Evangelism is a Skill, Not Just a Talent
Evangelism is something that comes naturally to some people — I’ve known several natural evangelists over the course of my career. But it’s also something that can be learned and trained and exercised into a skill, as valuable as it is as a talent. The purpose of an evangelist and a cheerleader are similar — both exist to rouse excitement about a perceived future, the future of the product for the evangelist and the future of the sports team for the cheerleader. But, the work of the cheerleader is more akin to an axe, whereas the work of an evangelist is more akin to a scalpel — the work of the evangelist is precise, focused, and directed toward a specific individual, team, or company that they’re working with at the moment. The evangelist needs to understand how the perceived future benefits affect their audience specifically. They can’t use generic messaging (that’s marketing), and they can’t use high-pressure (that might be sales); rather they need to engage authentically and with a genuine interest in helping their audience solve a valuable problem — both now and in the future.
Everyone Should Understand the Business
One of the most fundamental mistakes that many companies make is compartmentalize their departments so fully that the people doing the day-to-day work forget exactly what it is that the business does, why it does those things, and to what ultimate end their work is contributing. This can be particularly prominent in IT and Development teams, whose technical expertise is sometimes taken for granted as a generic cog in the wheel that moves the product and the company forward. However, it’s often the case that those IT and Development teams have as much potential for leveraging relationships, market contacts, and strategic knowledge as any other team in the company. If your developers engage with partners on integration efforts, for example, they have a completely different door into the world at that partner than anyone else working on the Product or strategic side might have. Isolating these teams from the business goals, objectives, and vision is entirely counter-productive, and results in teams that not only cannot contribute to the strategic planning itself, but also causes the company as a whole to miss out on an entirely valid and sometimes decisive set of information that can be leveraged at all levels of the company.
This is where the internal evangelist needs to step in, to engage with their internal stakeholders and execution teams just as they would with a customer.
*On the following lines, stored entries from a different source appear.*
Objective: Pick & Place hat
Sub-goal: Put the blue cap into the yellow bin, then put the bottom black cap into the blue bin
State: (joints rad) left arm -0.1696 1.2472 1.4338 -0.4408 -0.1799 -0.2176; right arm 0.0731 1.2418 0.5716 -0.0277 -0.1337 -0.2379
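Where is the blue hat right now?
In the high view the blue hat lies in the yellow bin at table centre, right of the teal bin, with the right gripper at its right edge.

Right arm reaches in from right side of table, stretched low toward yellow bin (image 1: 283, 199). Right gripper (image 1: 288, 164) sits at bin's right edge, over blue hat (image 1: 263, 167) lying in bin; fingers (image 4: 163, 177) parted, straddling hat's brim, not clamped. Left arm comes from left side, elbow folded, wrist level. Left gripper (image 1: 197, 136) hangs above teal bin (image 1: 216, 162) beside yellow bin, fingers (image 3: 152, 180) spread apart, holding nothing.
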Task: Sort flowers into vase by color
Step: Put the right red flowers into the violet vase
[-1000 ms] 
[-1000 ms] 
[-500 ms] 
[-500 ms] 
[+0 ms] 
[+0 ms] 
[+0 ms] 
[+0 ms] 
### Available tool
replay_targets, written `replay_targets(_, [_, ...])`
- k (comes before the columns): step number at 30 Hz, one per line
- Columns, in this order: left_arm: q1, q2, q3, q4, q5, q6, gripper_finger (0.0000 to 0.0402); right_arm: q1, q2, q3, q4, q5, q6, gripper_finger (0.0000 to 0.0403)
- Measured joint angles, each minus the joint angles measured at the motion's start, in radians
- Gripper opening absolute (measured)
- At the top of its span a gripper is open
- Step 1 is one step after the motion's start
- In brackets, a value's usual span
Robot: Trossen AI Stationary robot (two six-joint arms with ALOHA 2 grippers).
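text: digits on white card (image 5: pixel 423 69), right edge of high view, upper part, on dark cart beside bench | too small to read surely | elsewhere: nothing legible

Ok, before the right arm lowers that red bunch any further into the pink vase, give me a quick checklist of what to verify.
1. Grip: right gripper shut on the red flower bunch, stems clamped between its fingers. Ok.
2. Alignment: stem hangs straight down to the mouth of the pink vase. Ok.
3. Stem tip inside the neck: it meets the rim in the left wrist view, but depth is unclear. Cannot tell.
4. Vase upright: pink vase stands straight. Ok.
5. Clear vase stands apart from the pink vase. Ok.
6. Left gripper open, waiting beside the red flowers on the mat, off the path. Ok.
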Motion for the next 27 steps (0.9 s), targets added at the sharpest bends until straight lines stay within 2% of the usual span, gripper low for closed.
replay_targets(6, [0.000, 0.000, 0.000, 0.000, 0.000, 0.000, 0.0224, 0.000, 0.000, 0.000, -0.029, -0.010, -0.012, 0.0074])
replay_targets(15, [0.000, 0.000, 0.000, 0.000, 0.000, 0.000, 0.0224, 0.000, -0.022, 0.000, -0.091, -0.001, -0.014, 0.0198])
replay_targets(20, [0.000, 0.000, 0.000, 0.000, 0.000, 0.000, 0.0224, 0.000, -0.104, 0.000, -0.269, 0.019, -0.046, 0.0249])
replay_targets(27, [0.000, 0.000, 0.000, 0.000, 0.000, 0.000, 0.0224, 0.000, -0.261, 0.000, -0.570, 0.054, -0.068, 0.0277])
They need to work with these teams to explain the vision and sell the future to these internal teams, to show them how that future is better not only for the customer and the product and the company, but for them as well. How that future affords opportunities for expansion, for learning, for growing into new roles. How that future creates a culture where everyone’s opinions are valid and open for discussion and investigation. How that future recognizes the various groups in the company as members of the same team, not isolated silos of “resources”. The evangelist needs to motivate everyone in the company that they touch, to be the reliable source of insight and information, and to ultimately be the hub around which the culture of the company revolves.
Go forth, my fellow Product Managers, and evangelize. Sell the future, and the people will follow.